Employee retention is not just an issue for the HR department. Operating units feel the pain in terms of product quality, productivity and customer service. With most big companies, it costs 6 to 9 months of pay to train a new employee. HR costs are only the tip of the iceberg. Bigger problems arise when the new guy is assigned to a team. Until the assignment happens, someone in the existing team would be shouldering those responsibilities. When the new hire comes in, someone has to train him, thus reducing his own productivity. Especially in sales, the effect is very direct on the topline. Nevermind the strain of a new dynamic coming into a closely knit team. These are very qualitative concerns that may not boil down to an exact monetary value, but will definitely have a huge impact on the firm’s topline. If it can be avoided, and being sustainable takes you a fair distance on that front, do we need another reason to adopt sustainability as a core principle?

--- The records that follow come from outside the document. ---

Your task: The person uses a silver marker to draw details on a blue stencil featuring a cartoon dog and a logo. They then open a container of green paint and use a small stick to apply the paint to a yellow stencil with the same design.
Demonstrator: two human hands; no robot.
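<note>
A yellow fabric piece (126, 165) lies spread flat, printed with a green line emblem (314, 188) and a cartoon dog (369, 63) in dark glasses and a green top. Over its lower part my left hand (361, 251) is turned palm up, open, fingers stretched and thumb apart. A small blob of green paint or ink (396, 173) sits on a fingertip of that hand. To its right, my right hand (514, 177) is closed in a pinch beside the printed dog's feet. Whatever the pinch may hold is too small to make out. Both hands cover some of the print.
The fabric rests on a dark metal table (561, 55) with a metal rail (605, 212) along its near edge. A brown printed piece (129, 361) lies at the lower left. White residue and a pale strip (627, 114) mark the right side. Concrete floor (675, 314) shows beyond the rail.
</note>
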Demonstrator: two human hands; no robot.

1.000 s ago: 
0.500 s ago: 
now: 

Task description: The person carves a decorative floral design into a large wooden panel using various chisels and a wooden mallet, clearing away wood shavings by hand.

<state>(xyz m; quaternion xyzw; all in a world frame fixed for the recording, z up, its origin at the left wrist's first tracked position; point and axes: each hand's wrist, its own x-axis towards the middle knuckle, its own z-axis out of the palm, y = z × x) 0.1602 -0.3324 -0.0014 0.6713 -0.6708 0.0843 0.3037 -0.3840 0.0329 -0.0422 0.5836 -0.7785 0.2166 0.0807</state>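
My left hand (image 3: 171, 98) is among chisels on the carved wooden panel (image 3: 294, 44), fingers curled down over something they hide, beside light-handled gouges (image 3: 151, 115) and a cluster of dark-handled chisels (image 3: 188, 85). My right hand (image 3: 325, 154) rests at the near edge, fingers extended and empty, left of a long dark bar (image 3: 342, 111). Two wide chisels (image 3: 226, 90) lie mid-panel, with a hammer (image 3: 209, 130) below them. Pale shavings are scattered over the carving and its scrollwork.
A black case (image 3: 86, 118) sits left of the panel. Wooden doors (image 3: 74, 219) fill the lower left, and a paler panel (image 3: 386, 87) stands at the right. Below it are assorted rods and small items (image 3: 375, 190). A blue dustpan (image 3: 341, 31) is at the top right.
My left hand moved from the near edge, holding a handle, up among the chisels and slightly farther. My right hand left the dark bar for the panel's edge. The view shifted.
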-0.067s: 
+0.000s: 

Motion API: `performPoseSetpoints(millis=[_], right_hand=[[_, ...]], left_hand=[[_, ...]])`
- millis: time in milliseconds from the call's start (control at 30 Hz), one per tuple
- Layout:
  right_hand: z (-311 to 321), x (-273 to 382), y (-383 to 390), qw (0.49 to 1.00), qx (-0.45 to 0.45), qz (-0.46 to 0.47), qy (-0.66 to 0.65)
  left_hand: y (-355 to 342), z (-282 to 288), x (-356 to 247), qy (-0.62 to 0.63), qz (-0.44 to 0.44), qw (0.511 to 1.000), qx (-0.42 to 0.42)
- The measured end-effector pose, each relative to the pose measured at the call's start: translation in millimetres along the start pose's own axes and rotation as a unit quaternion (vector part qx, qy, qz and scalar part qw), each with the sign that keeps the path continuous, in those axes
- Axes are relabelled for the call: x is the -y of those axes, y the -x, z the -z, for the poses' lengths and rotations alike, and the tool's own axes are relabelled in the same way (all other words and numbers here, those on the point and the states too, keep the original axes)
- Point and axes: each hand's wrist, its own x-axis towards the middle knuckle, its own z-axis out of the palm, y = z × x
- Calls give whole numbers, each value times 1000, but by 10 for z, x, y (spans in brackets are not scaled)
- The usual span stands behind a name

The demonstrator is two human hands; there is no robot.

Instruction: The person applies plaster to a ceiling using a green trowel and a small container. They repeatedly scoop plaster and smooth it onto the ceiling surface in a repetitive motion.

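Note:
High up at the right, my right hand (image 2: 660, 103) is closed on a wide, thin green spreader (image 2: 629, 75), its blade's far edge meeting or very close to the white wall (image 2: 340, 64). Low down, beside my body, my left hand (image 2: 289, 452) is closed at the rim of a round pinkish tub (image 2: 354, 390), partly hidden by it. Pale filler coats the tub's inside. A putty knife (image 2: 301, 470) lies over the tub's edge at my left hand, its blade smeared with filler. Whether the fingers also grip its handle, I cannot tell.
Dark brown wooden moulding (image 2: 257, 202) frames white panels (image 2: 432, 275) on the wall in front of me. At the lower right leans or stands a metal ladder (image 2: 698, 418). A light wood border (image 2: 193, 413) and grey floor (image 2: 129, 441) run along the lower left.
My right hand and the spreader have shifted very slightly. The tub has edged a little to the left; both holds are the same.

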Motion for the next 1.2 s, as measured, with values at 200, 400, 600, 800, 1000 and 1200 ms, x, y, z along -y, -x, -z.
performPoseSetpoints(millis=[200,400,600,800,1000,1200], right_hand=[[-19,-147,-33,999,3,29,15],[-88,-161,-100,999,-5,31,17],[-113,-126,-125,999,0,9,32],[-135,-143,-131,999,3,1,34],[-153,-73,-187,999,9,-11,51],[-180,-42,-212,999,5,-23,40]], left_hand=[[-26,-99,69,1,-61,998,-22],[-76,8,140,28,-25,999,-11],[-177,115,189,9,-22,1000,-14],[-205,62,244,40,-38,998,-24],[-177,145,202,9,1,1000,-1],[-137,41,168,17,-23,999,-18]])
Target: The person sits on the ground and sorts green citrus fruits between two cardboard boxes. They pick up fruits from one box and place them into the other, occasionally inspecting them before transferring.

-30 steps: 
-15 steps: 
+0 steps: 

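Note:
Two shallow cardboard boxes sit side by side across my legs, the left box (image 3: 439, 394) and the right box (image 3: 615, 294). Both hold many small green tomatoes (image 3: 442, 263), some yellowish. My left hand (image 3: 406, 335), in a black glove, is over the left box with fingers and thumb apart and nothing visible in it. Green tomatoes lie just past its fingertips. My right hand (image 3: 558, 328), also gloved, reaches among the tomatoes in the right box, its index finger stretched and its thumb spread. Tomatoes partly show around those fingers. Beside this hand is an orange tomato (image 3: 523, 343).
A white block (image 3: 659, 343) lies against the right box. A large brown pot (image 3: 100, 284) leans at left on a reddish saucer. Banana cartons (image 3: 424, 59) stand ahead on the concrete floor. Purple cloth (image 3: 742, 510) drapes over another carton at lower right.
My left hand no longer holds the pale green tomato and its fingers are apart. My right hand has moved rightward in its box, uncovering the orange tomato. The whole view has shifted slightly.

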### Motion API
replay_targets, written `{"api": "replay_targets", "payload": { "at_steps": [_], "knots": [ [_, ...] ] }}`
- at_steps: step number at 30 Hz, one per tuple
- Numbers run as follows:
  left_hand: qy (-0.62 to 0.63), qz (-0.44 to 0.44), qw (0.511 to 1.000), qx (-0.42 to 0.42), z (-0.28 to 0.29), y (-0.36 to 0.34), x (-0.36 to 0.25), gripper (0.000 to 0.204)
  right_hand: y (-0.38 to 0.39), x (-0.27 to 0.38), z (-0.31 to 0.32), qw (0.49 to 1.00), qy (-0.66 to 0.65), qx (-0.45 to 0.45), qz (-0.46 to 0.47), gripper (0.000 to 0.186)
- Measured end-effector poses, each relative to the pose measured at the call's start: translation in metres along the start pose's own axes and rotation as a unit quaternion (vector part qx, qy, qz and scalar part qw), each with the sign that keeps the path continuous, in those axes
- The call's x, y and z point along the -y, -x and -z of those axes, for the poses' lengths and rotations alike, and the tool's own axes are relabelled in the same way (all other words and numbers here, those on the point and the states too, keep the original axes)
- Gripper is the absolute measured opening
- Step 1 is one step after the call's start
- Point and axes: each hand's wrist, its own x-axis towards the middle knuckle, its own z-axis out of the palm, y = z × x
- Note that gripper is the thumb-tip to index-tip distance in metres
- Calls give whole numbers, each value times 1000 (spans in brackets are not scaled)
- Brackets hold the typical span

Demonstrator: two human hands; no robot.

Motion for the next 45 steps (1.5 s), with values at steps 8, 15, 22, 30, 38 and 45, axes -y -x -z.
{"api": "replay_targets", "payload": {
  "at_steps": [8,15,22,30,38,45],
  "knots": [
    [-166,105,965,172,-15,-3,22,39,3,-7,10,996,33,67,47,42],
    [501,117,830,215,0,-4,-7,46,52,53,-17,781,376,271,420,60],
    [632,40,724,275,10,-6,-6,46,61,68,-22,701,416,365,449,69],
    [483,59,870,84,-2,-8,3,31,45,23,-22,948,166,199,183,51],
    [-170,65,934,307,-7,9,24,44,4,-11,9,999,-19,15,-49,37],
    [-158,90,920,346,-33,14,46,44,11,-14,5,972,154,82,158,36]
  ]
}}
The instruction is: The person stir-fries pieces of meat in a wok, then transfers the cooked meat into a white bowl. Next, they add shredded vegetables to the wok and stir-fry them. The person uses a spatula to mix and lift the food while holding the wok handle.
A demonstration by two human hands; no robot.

Swimming downstream is never exhausting
At the end of the day, being sustainable largely implies aligning the firm along the natural order of things. In other words, the firm is choosing to swim along the current. It often boils down to reducing wastages, getting more efficient, eliminating redundancies and avoiding unnecessary vanity pitfalls. In the long term, we need to understand that being sustainable goes way beyond adding a touch of green to our usual practices but rather to think of the system as a finite whole and to understand our impact. In the process, we also acknowledge that this impact will have an effect on the viability of the business itself over a long enough horizon. As studies have repeatedly shown, it is not a question of whether a firm wants to adopt sustainable practices or not, but rather the understanding that, by definition, it’s in the best interest of the firm and all its stakeholders to do so.